If you are transferring multiple fields based on the same keyValues and keyData and are either transferring from the full database, or from the same selection of it, you can combine multiple field lookups between databases into one as a text array at the sending database, lookup just the combined field using any suitable form of lookup, then assigned the combined data to its proper destinations with formula fills at the receiving database. Thus trading slow cross-database lookups for faster formulafills within the same databases. At the price of more complex code to maintain and of temporarily jumbled data. Which should be bigger price than an inexperienced Panorama programmer would want to pay! But if you can keep it all straight in your head, and in your code, it can save significant time transferring multiple fields.

Say you want to transfer Field1, Field2 and Field3 from the sending database respectively to FieldA, FieldB and FieldC at the receiving database based on matching Field keyValue at the former to Field keyData at the latter. First setup the sending database with:
Field1
FormulaFill Field1+Sep+Field2+Sep+Field3 ; where Sep is any suitable separator for your data.

Then use FormulaFill lookup(, superlookup(, or any suitable variation thereof, to lookup the now combined Field1 into FieldA of the receiving database.

Then distribute the results in the receiving database:
FieldB
FormulaFill array(FieldA,2,Sep)
FieldC
FormulaFill array(FieldB,3,Sep)
FieldA
FormulaFill array(FieldA,1,Sep) ; saving the combined data field for last.

Finally return to the sending database to restore it with
Field1
FormulaFill Array(Field1,1,Sep)

Alternatively you could add temporary fields to each database to hold the combined text arrays and delete them both at the end.

This is the most straightforward when all the fields involved are text fields, but if you can convert the data, to text and back, accurately, it can be used for other datatypes, even multiple types at once. It can be done on just subsets of either or both databases with sufficient care to not leave jumbled data at the end. Fields can change over the course of a program so you have to be careful when in your program the transfer is done. I’ve made most of those goofs along my way but have saved significant time.

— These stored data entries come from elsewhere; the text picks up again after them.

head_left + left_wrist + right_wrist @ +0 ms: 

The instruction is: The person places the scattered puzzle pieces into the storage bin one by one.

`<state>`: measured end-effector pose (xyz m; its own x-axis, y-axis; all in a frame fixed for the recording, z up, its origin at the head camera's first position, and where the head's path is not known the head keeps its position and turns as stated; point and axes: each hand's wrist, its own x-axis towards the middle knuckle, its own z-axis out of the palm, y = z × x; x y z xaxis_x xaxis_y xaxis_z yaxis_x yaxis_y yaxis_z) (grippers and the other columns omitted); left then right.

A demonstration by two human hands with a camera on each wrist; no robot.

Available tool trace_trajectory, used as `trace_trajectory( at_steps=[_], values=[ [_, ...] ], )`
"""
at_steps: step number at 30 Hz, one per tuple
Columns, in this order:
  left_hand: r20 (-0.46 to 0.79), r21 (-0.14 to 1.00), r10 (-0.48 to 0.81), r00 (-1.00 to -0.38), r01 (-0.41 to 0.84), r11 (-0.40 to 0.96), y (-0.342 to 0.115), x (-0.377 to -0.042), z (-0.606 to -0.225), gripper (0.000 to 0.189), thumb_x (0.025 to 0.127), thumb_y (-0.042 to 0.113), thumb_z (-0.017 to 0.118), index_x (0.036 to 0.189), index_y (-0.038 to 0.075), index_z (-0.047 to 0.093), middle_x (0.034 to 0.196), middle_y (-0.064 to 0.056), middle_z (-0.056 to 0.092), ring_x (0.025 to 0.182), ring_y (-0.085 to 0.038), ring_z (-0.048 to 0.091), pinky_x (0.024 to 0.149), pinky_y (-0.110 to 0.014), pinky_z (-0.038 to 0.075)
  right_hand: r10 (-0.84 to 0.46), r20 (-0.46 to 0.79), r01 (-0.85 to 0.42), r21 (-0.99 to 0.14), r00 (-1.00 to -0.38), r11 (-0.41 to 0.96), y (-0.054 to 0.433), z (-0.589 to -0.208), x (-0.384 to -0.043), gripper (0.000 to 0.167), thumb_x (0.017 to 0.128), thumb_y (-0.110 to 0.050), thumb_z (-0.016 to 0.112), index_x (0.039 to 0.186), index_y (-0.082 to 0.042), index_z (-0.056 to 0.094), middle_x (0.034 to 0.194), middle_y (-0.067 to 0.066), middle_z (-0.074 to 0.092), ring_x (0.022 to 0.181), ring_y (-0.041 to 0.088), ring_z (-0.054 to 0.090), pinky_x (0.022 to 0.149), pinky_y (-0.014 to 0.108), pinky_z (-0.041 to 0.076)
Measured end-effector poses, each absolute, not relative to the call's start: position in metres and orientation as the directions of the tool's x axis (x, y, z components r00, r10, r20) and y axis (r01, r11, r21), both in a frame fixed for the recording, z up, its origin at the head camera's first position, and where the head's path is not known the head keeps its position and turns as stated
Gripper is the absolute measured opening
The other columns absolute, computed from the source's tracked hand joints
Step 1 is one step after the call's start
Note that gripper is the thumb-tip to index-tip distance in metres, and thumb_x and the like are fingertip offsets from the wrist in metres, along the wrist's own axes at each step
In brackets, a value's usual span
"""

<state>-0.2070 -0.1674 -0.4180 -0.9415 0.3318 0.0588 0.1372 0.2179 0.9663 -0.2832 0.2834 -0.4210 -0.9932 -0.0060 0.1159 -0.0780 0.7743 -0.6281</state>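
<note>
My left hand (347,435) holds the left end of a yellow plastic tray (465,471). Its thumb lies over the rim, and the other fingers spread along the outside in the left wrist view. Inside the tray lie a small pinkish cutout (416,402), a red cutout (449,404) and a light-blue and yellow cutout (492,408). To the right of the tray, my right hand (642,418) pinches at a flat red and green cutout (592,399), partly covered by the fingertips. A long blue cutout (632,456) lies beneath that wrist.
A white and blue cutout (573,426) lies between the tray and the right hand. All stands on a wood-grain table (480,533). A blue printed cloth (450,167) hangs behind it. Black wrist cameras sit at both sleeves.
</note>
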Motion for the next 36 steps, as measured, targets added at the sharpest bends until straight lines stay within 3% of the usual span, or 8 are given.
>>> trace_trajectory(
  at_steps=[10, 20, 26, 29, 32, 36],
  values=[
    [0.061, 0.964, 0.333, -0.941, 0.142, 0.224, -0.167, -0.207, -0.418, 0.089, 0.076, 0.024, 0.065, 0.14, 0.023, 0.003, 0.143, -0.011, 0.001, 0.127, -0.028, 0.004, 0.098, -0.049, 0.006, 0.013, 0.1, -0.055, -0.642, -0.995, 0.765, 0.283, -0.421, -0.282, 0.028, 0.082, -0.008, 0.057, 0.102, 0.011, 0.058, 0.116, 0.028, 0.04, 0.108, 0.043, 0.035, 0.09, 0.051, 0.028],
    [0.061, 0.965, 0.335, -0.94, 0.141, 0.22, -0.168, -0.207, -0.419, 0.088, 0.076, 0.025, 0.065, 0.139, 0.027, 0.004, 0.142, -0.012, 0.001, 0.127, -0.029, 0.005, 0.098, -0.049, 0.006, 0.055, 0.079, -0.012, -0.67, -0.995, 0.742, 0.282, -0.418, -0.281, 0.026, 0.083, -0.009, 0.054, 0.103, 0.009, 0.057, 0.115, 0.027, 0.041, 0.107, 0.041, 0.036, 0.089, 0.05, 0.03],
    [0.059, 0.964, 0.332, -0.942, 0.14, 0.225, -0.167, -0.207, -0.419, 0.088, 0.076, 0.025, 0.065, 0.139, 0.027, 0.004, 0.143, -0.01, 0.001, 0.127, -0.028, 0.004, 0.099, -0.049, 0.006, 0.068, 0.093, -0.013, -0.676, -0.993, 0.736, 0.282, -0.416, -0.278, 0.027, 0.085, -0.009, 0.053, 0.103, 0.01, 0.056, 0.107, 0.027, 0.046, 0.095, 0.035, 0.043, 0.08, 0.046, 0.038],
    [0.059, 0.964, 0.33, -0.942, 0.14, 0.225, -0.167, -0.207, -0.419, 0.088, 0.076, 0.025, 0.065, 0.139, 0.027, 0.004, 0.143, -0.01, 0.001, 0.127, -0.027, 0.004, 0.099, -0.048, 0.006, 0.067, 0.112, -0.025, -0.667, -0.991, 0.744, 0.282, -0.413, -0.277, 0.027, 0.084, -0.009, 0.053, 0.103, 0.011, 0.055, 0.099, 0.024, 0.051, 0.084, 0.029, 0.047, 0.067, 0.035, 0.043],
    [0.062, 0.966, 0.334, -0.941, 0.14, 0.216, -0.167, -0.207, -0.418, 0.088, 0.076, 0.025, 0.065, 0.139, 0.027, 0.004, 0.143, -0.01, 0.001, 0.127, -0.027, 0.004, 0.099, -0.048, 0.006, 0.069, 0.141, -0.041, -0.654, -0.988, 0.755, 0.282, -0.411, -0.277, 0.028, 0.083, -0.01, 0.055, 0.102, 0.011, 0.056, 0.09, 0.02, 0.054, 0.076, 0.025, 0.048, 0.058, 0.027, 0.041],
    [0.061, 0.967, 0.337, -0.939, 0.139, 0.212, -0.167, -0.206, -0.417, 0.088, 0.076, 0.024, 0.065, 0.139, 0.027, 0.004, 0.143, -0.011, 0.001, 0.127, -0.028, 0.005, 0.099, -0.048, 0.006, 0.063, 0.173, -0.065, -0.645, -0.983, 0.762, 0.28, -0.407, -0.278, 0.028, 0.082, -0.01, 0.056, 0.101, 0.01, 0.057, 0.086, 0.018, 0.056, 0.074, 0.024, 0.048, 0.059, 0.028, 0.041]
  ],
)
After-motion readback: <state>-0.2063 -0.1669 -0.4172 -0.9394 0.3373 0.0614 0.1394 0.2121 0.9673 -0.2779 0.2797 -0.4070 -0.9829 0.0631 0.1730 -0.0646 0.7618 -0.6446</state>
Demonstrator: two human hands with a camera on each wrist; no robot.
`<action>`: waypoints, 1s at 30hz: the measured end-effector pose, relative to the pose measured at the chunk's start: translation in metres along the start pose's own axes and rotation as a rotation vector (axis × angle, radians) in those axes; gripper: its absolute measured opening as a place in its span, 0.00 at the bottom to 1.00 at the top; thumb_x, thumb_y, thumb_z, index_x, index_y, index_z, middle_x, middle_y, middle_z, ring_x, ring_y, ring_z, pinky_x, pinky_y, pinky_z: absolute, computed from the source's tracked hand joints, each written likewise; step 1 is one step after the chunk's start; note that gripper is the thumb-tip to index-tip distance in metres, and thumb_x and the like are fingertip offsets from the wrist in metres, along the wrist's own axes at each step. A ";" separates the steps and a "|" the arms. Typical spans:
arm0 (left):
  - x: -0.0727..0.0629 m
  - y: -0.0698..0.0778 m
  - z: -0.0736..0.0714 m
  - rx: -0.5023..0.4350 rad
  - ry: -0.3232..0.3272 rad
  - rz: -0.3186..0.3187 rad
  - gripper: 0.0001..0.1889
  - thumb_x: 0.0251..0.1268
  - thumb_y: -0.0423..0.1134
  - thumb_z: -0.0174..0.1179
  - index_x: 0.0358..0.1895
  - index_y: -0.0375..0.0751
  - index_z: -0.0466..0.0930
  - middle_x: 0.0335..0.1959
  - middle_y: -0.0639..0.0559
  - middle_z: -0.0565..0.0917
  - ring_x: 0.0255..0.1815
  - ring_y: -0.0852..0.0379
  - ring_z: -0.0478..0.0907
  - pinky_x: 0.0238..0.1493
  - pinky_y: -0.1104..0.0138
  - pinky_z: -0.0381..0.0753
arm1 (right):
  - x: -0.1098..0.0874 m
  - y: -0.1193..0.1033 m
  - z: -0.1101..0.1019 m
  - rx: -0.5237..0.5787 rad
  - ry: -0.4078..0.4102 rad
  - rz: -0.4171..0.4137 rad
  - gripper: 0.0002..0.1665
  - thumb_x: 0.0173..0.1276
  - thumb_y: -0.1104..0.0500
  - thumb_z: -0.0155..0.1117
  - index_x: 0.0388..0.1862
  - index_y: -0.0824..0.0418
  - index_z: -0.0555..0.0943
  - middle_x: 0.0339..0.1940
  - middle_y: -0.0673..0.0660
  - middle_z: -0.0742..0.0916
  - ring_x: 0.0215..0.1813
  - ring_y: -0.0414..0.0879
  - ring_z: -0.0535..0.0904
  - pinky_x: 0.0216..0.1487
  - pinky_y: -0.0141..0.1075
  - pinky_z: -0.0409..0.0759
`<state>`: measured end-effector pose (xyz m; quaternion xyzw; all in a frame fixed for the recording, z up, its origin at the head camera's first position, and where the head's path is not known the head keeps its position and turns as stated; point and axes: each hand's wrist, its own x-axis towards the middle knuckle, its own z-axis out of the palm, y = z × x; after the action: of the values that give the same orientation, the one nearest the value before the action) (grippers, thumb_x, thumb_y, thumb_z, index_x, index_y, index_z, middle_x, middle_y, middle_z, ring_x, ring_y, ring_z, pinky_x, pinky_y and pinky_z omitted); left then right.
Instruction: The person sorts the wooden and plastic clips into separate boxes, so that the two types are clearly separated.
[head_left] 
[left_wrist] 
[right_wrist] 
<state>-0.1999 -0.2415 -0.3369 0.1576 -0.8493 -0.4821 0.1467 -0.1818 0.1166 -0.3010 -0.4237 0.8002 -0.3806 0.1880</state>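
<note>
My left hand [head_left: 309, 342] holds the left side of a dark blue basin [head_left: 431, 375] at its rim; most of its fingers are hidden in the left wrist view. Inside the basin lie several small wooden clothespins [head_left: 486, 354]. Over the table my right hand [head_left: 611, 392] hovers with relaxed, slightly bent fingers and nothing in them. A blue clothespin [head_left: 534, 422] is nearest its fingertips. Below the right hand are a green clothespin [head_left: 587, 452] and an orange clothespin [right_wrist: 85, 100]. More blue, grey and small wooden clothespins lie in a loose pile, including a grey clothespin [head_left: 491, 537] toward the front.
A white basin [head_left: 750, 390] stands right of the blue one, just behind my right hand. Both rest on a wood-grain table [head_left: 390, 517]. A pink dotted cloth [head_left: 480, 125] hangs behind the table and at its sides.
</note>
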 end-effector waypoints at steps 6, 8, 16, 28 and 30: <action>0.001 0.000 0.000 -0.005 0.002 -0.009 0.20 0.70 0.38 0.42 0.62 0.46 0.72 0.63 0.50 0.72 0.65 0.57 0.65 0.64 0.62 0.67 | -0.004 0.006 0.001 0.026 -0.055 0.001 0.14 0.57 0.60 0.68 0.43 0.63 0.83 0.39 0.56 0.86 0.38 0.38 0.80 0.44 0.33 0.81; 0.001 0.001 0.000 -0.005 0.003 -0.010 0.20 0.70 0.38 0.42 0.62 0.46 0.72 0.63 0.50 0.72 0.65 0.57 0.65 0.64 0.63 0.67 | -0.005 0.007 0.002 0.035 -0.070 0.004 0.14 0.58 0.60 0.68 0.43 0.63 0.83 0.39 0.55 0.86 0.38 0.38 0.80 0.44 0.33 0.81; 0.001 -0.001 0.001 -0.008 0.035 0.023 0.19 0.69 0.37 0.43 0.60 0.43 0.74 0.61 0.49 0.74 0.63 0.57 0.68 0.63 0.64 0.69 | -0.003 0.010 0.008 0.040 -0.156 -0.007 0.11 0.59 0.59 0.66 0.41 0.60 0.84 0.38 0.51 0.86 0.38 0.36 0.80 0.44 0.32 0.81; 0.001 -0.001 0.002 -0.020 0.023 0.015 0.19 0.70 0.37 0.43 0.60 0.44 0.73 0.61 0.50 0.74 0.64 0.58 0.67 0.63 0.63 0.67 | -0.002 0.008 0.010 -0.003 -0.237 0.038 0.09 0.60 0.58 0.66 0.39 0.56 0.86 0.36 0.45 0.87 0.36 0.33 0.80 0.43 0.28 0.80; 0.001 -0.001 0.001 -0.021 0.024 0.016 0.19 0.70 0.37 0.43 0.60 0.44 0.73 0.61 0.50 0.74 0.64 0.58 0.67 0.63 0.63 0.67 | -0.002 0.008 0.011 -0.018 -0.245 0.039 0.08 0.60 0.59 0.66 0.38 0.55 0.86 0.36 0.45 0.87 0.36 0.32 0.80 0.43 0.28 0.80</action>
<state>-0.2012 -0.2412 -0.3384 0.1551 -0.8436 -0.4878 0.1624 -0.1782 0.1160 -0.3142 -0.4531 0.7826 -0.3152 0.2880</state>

This is probably more complicated than you’ll want to use, but it is another strategy for speeding up the transfer of multiple data fields and some here may find it helpful.

gaseous1 · April 19, 2019, 7:28pm

I can attest to the speed of John B’s strategy, especially when using superlookup and sorting both databases identically.

My workflow requires using data from successive records in a calculation. This is a slow process when a loop is used.

It is much quicker to use arraybuild (or arrayselectedbuild) to collect the fields that are pertinent to the calculation. In my case, I stagger the resulting arrays using arrayinsert, arraytrim and arraydelete. I then use arraymerge to paste the individual arrays together. This merged array has data from each of the records I require, all in one “record.” (or “row”, if you prefer that term).

Then, I use newdatabase to create a temporary database and import the merged array into that database, where I can use formulafill to make my calculation(s).

Finally, in the original database, I use formulafill with a superlookup formula, to populate the field containing the result of the calculation.

On my 2015 MacBook 13" dual-care i7 3.1GHz 16Gb machine, the superlookup takes 29 seconds to fill 72000 records. The entire process completes in under 40 seconds. YMMV.